While the foregoing federal court decisions are not alone in holding that there are certain exceptions to the general rule, they do stand firmly in the minority when it comes to application of that exception. In Iowa, the Supreme Court specifically declined to apply an exception in Lawrence v. Grinde, 534 N.W.2d. 414 (Iowa 1995). In that case, the Iowa Supreme Court held that emotional distress damages could be allowed if the attorney’s negligence caused the client to suffer a social stigma, or if the malpractice involved a “peculiar, personal subject matter.” That said, the court in Lawrence v. Grinde, supra, declined to extend the exceptions even though the attorney mismanaged the client’s bankruptcy, a matter that the Court acknowledged was clearly “personal” in nature. Ultimately, the Iowa Supreme court stated that a bankruptcy was not so personal a subject matter as to allow the plaintiff in Lawrence v. Grinde to recover for emotional distress.
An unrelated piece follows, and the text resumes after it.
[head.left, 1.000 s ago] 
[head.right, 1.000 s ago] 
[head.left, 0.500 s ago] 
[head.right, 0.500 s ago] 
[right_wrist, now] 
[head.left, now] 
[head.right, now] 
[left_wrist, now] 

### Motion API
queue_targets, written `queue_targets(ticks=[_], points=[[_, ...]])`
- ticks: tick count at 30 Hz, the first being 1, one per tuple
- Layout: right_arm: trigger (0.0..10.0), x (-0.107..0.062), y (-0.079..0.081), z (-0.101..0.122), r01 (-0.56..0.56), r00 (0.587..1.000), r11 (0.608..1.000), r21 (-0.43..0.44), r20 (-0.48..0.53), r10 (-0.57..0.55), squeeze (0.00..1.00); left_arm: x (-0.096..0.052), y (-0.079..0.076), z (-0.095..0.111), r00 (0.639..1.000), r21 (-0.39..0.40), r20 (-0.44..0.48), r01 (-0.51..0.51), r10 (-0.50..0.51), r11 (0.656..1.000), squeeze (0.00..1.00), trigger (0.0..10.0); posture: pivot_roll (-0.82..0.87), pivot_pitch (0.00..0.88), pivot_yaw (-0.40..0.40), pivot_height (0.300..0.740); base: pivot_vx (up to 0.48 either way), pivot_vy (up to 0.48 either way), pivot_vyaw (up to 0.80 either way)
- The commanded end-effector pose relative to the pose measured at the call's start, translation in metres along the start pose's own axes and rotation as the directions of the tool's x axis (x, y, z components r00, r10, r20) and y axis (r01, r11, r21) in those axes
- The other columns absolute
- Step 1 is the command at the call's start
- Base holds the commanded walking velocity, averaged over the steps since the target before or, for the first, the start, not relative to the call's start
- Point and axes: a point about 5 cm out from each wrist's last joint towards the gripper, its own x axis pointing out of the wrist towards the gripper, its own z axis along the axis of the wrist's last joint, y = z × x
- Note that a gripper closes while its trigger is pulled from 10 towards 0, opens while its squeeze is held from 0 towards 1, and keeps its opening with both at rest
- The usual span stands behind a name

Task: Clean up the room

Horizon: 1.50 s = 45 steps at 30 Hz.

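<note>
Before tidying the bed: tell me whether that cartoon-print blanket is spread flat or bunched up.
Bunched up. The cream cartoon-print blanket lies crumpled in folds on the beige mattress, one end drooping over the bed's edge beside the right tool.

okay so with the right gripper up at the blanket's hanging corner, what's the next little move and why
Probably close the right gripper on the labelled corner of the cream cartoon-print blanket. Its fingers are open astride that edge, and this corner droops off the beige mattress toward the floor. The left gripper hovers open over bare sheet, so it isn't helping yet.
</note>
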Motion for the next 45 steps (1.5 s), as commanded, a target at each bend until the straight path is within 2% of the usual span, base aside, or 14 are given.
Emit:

More recently, the Iowa court of Appeals likewise declined to apply that exception to a case where the attorney’s negligent conduct caused the client to lose her home, even though it left open the possibility for emotional damages in other “appropriate” cases. Crone v. Nestor, 789 N.W.2d (Iowa App. 2010). In Crone, the former client alleged that an attorney committed malpractice when he failed to establish a trust provided for in a divorce settlement. As a result, the client lost her home and claimed that loss caused her emotional distress. The court analyzed the issue of emotional distress damages under Iowa tort law and concluded the client could not recover emotional-distress damages because she did not present evidence of physical injury and the attorney-client contract did not concern a subject that would carry with it a “deeply emotional response in the event of a breach.”

These cases demonstrate the difficulty a plaintiff will have in persuading a court to deviate from the general prohibition against awarding damages for emotional distress against the negligent attorney. Although some jurisdictions, like New Jersey and Iowa carve out distinct exceptions, the recent cases indicate that those jurisdictions are not willing to deviate from the general rule. Moreover, these decisions provide defense counsel in a legal malpractice case with specific and clear examples of the kind of negligent conduct that will arguably be considered “extreme and outrageous” and outside the boundaries tolerated in a civilized society. Accordingly, defense counsel in the legal malpractice suit faced with a claim for emotional distress is almost certain to have such claims for damages dismissed.